That’s Dana Milbank’s theory:
A Congressional Quarterly count of the current Congress finds that just 86 of the 435 members of the House are veterans, as are only 17 of 100 senators, which puts the overall rate at 19 percent. This is the lowest percentage of veterans in Congress since World War II, down from a high of 77 percent in 1977-78, according to the American Legion. For the past 21 years, the presidency has been occupied by men who didn’t serve or, in the case of George W. Bush, served in a capacity designed to avoid combat. It’s no coincidence that this same period has seen the gradual collapse of our ability to govern ourselves: a loss of control over the nation’s debt, legislative stalemate and a disabling partisanship. It’s no coincidence, either, that Americans’ approval of Congress has dropped to just 9 percent, the lowest since Gallup began asking the question 39 years ago.
Because so few serving in politics have worn their country’s uniform, they have collectively forgotten how to put country before party and self-interest. They have forgotten a “cause greater than self,” and they have lost the knowledge of how to make compromises for the good of the country. Without a history of sacrifice and service, they’ve turned politics into war.
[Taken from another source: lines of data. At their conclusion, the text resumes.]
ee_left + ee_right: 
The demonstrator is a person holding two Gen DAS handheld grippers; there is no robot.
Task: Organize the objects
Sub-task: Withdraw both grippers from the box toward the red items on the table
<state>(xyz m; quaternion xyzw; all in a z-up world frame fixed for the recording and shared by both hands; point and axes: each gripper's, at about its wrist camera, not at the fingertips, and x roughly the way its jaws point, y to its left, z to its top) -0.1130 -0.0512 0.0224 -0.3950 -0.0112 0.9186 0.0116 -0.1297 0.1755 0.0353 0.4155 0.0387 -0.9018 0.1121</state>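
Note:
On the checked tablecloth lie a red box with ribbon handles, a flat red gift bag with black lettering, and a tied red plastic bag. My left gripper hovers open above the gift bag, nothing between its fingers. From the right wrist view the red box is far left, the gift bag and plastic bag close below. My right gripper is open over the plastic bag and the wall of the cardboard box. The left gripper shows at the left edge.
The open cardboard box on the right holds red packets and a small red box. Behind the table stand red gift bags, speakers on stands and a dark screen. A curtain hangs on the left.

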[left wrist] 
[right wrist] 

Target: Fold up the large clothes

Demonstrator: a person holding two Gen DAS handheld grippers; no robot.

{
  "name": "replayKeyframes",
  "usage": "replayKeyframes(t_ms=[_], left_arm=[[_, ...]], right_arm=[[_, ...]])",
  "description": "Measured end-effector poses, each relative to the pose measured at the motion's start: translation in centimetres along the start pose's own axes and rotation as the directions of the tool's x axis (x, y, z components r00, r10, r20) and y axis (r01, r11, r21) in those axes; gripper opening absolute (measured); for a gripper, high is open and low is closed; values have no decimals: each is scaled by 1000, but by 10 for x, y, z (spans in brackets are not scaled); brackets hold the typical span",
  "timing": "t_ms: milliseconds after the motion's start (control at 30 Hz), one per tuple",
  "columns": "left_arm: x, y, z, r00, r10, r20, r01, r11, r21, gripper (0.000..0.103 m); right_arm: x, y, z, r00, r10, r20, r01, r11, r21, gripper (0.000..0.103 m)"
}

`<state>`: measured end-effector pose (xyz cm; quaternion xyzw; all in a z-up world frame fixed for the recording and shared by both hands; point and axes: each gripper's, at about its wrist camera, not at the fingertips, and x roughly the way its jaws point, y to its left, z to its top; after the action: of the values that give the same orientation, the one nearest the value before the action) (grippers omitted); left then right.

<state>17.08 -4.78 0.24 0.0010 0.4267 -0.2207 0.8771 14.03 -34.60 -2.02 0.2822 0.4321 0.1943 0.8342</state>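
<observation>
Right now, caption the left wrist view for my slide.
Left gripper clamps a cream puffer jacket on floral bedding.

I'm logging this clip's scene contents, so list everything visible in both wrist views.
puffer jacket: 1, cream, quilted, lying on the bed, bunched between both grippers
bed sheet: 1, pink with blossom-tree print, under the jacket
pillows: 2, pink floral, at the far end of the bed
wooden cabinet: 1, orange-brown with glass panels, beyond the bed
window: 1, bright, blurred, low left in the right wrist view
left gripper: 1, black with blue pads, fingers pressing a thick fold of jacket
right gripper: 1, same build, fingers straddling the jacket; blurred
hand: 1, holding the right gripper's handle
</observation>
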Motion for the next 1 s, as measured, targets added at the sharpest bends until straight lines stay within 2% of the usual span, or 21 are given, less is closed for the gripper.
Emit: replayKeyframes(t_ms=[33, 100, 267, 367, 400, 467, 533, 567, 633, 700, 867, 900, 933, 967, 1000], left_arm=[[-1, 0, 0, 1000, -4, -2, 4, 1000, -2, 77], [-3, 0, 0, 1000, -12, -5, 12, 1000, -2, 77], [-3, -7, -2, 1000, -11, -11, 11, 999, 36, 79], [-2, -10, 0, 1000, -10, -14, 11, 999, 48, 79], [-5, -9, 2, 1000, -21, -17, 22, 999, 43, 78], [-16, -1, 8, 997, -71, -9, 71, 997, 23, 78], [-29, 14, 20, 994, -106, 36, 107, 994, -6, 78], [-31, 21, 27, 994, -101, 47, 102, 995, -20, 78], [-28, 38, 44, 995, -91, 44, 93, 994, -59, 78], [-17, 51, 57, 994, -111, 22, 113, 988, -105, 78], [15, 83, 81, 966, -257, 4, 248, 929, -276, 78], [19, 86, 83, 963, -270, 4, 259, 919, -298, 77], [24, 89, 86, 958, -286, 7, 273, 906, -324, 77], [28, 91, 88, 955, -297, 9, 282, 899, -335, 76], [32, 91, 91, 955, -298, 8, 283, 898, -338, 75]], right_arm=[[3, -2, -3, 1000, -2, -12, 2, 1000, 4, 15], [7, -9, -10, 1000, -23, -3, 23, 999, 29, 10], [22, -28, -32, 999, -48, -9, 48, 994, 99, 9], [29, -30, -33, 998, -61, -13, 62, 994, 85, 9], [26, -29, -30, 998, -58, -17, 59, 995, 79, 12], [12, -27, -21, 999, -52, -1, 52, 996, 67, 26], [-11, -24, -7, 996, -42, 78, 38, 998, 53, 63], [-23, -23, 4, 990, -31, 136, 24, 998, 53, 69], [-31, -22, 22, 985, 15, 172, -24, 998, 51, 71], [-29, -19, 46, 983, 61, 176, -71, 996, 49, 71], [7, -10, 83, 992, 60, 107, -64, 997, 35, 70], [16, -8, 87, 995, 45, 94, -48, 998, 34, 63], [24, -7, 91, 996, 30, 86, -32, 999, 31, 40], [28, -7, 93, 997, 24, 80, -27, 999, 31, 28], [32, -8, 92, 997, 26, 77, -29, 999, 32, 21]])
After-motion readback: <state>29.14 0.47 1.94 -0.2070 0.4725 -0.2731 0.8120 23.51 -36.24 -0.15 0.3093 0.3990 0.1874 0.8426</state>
James Joyner finds that notion “absurd”:
Off the top of my head, it’s not even obvious that current Members of Congress who are veterans are more willing to “make compromises for the good of the country” than their non-veteran peers. Certainly, recently-departed Representative Allen West, a former Army lieutenant colonel allowed to retire after escaping conviction for war crimes, didn’t fit that bill. Nor did Todd “Legitimate Rape” Akin, who served in the Army Reserve. Looking at a slightly dated list of veterans in the House and Senate, one sees plenty of firebrands. Spencer Bachus. John Conyers. John Dingell. Louie Gohmert. Duncan Hunter. Darrell Issa. Peter King. Charlie Rangel. Bobby Rush. Joe “You Lie!” Wilson. Jim Inhofe.
Jazz Shaw, a veteran himself, piles on Milbank’s theory by calling it “the worst argument in favor of the draft ever”:
Personally, I find military service to be a significant plus on the resume of any candidate for elected office, but it won’t be my only consideration. The willingness to actually serve your nation, even at the cost of placing your own life in peril, speaks volumes about the person’s character when they come along later asking to serve in a different, less physically dangerous capacity. But I’m equally positive that prior service not only doesn’t need to be a requirement, but that it shouldn’t be. We keep the leadership of the civilian and military worlds separate for a reason, and we keep a very close eye on the one place where they overlap. (That being the dual nature of the President of the United States also being the Commander in Chief of the armed forces.)
Instituting the draft would still only affect a tiny portion of the civilian population under the most optimistic of Milbank’s envisioned circumstances. The odds that any significantly larger portion of the electoral candidate pool would wind up being veterans are too low to calculate.
Larison joins the chorus:
Depending on how Milbank’s expanded military is used, bringing back the draft could produce large numbers of radicalized citizens angry that they were forced to fight in the latest foolish and unnecessary war. Universal conscription guarantees nothing except the diminution of the freedom of Americans. Bringing it back would yield nothing but greater disaffection from and hostility to the government than already exists.